Werbeplakat für Theater LIBERIs „Das Dschungelbuch“ Foto: Theater LIBERI
Affe mit sächsischem Dialekt ist der King
Und trotzdem. Die zweistündige Produktion mit 20-minütiger Pause funktioniert. Das voll professionelle sechsköpfige Ensemble bringt fast alle Figuren des bekannten Dschungelbuchs spielfreudig und schnörkellos auf die Bühne. Ali Marcel Yildiz als Mogli zu beobachten, wie er unter Wölfen aufwächst und einem Entwicklungsroman gleich, Identität und Zugehörigkeit sucht, gefällt einfach. Auch alle anderen DarstellerInnen scheinen Freude an ihrem, betont professionellen, Spiel zu haben.

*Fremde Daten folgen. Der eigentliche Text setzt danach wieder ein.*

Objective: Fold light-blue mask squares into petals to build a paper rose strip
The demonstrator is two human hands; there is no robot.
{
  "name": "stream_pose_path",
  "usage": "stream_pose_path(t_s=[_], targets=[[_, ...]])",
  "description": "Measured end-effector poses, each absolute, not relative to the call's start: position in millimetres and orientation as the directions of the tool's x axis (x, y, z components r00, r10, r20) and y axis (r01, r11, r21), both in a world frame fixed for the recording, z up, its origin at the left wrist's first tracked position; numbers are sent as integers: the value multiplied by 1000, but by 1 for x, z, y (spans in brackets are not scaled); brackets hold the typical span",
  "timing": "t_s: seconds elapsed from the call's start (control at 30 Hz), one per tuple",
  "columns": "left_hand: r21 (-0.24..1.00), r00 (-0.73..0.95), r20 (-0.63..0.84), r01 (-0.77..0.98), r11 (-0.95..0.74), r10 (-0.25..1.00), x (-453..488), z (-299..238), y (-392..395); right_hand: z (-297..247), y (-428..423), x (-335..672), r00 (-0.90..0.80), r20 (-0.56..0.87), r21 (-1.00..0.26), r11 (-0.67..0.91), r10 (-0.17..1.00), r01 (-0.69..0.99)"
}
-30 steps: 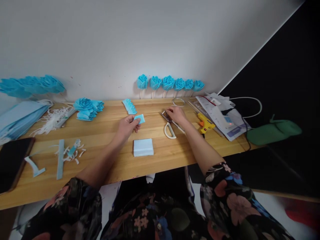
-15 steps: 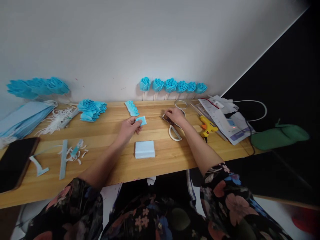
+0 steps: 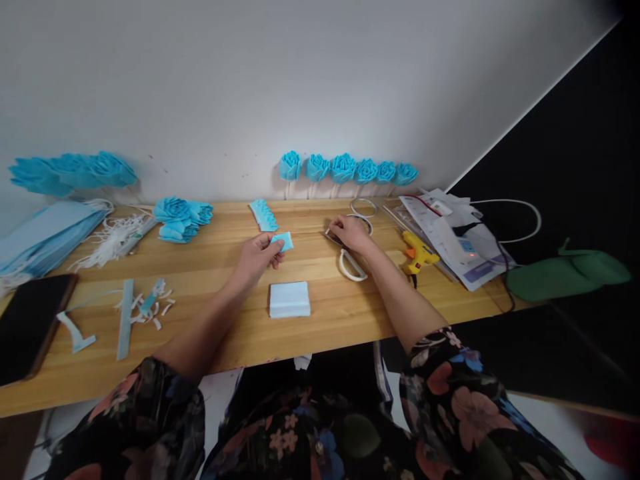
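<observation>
My left hand (image 3: 260, 257) pinches a small folded piece of light-blue fabric (image 3: 283, 241) between thumb and fingers, just above the table. Over the white-handled scissors (image 3: 353, 266), my right hand (image 3: 349, 231) has its fingers curled closed around the blade end; the fingers and wrist cover part of the scissors. Closer to me lies a flat stack of pale-blue fabric pieces (image 3: 290, 299). Behind my left hand rests a blue strip (image 3: 263, 215) with one scalloped edge.
Blue fabric roses (image 3: 343, 168) on sticks lean along the wall. A yellow glue gun (image 3: 419, 253) and papers (image 3: 470, 257) lie at the right, beside a green pouch (image 3: 567, 275). On the left are face masks (image 3: 47, 237), white ear loops (image 3: 117, 240), scraps (image 3: 150, 303) and a phone (image 3: 35, 327).
Almost nothing differs. The view has shifted very slightly, and the scissors' handle lies a little nearer my right wrist. Both hands keep nearly the same places.
</observation>
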State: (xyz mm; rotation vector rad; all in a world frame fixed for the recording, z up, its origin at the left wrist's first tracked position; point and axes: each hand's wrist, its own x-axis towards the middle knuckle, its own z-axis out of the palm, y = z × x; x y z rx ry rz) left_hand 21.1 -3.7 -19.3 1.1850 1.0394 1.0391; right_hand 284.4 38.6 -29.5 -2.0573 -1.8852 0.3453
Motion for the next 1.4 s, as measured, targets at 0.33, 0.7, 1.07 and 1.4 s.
stream_pose_path(t_s=[0.33, 0.7, 1.07, 1.4], targets=[[995, 235, -65, -53, 79, 970, 22, -17, -7, -35, 24, 270, 172, 102, -320, -132, 980, 938], [995, 261, -82, -35, 94, 962, 22, -18, -9, -32, 20, 266, 257, 189, -496, -134, 948, 858], [977, 362, -199, -3, 215, 910, 25, -8, -16, -11, -17, 220, -270, 780, -191, 625, 565, 757], [948, 384, -284, -25, 317, 879, 30, -5, -18, -24, -16, 214, -391, 825, 23, 668, 408, 744]])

Besonders bemerkenswert ist die Textbearbeitung und dessen Umsetzung auf der Bühne. Ohne weiteres könnte diese Version auch als reines Hörspiel funktionieren, dank der wunderbar geschulten Stimmen aller Beteiligten. Zu denen auch ein Mitglied der zwielichtigen Affenbande zählt, welches seine offensichtlich fehlende Intelligenz durch den sächsischen Dialekt scheinbar hervorheben möchte.
Ohrwurmgarant im Dschungelbuch
Die Affenbande ist, neben Balu dem Bär, auch der Publikumsliebling, zumindest bei den kleineren Gästen. Der Grund dafür ist sicher das gewollt kindische Unsinntreiben, aber nicht zuletzt auch die Musik. Der Ohrwurmgarant „Banana-nana“ war bereits in der Pause in Foyer und Toilettenräumen nicht zu überhören. In dieser Hinsicht kann sich das Theater LIBERI einem Vergleich mit Walt Disney durchaus stellen.